* [WHAT THE TASK REQUIRES] For this exercise, write out the full listing that follows exactly and skip its pictures.

┄┄┄┄┄┄┄┄┄┄

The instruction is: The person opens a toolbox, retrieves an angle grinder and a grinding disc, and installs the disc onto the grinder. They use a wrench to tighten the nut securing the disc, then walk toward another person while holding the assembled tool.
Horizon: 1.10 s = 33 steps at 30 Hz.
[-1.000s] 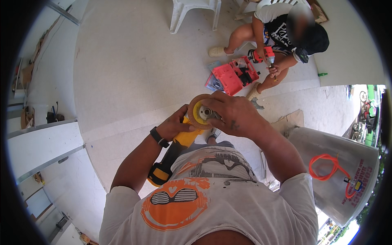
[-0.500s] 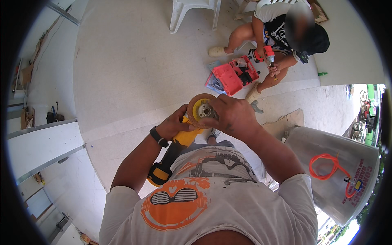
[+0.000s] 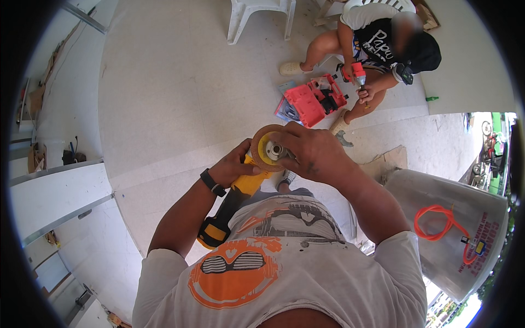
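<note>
A yellow and black cordless angle grinder (image 3: 245, 185) is in front of my chest, its battery end down by my shirt. My left hand (image 3: 236, 165) is closed round its yellow front part, the thumb lying across it. At the top, facing up, sits a brown abrasive disc (image 3: 259, 160) with a yellow centre. A round metal flange nut (image 3: 276, 150) shows in the middle of the disc. My right hand (image 3: 314, 152) is closed over the disc's right side, with fingertips and thumb at the nut.
A co-worker (image 3: 377, 44) sits at the far right holding a red drill (image 3: 358, 70). An open red tool case (image 3: 313, 104) lies on the floor nearby. A white plastic stool (image 3: 261, 13) stands farther back. At right is a large metal cylinder (image 3: 399, 205) bearing an orange hose (image 3: 437, 208).
My right hand's fingers have shifted slightly around the flange nut, uncovering a bit more of it. The grinder stays nearly in place. The co-worker's hands and drill have moved slightly.
</note>
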Motion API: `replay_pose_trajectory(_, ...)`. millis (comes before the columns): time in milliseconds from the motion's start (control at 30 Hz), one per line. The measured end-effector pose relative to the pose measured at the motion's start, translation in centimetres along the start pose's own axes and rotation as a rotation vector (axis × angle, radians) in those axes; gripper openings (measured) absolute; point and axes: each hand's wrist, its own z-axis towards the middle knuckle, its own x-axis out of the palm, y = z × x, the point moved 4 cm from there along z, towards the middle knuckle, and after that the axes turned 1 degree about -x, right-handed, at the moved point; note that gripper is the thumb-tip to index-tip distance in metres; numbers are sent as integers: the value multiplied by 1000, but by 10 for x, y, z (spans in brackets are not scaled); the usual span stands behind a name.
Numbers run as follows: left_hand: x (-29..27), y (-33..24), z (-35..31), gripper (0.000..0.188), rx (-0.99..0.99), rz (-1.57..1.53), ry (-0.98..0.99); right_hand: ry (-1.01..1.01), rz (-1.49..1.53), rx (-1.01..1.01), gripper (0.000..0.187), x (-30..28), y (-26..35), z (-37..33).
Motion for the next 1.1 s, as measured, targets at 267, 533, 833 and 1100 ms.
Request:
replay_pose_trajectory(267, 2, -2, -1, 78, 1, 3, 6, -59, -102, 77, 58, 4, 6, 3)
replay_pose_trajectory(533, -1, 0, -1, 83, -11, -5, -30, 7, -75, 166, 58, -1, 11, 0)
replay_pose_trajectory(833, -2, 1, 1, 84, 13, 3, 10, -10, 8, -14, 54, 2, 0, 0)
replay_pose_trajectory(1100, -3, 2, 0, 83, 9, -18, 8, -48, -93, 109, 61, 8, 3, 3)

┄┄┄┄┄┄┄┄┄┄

* [REPLY]
The instruction is: The person opens a toolbox, retrieves an angle grinder and a grinding disc, and installs the disc onto the grinder. They use a wrench to tighten the nut securing the disc, then walk toward another person while holding the assembled tool.
Horizon: 1.10 s = 33 steps at 30 Hz.
[-1.000s] 
[-0.500s] 
[+0.000s] 
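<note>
A yellow and black cordless angle grinder (image 3: 245, 185) is in front of my chest, its battery end down by my shirt. My left hand (image 3: 236, 165) is closed round its yellow front part, the thumb lying across it. At the top, facing up, sits a brown abrasive disc (image 3: 259, 160) with a yellow centre. A round metal flange nut (image 3: 276, 150) shows in the middle of the disc. My right hand (image 3: 314, 152) is closed over the disc's right side, with fingertips and thumb at the nut.
A co-worker (image 3: 377, 44) sits at the far right holding a red drill (image 3: 358, 70). An open red tool case (image 3: 313, 104) lies on the floor nearby. A white plastic stool (image 3: 261, 13) stands farther back. At right is a large metal cylinder (image 3: 399, 205) bearing an orange hose (image 3: 437, 208).
My right hand's fingers have shifted slightly around the flange nut, uncovering a bit more of it. The grinder stays nearly in place. The co-worker's hands and drill have moved slightly.
</note>
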Motion API: `replay_pose_trajectory(_, ...)`. millis (comes before the columns): time in milliseconds from the motion's start (control at 30 Hz), one per line. The measured end-effector pose relative to the pose measured at the motion's start, translation in centimetres along the start pose's own axes and rotation as a rotation vector (axis × angle, radians) in those axes; gripper openings (measured) absolute; point and axes: each hand's wrist, its own z-axis towards the middle knuckle, its own x-axis out of the palm, y = z × x, the point moved 4 cm from there along z, towards the middle knuckle, and after that the axes turned 1 degree about -x, right-handed, at the moved point; note that gripper is the thumb-tip to index-tip distance in metres; numbers are sent as integers: the value multiplied by 1000, but by 10 for x, y, z (spans in brackets are not scaled); the usual span stands behind a name.
Numbers run as follows: left_hand: x (-29..27), y (-33..24), z (-35..31), gripper (0.000..0.188), rx (-0.99..0.99), rz (-1.57..1.53), ry (-0.98..0.99); right_hand: ry (-1.01..1.01), rz (-1.49..1.53), rx (-1.01..1.01), gripper (0.000..0.187), x (-30..28), y (-26..35), z (-37..33).
Motion for the next 1.1 s, as measured, targets at 267, 533, 833 and 1100 ms.
Request:
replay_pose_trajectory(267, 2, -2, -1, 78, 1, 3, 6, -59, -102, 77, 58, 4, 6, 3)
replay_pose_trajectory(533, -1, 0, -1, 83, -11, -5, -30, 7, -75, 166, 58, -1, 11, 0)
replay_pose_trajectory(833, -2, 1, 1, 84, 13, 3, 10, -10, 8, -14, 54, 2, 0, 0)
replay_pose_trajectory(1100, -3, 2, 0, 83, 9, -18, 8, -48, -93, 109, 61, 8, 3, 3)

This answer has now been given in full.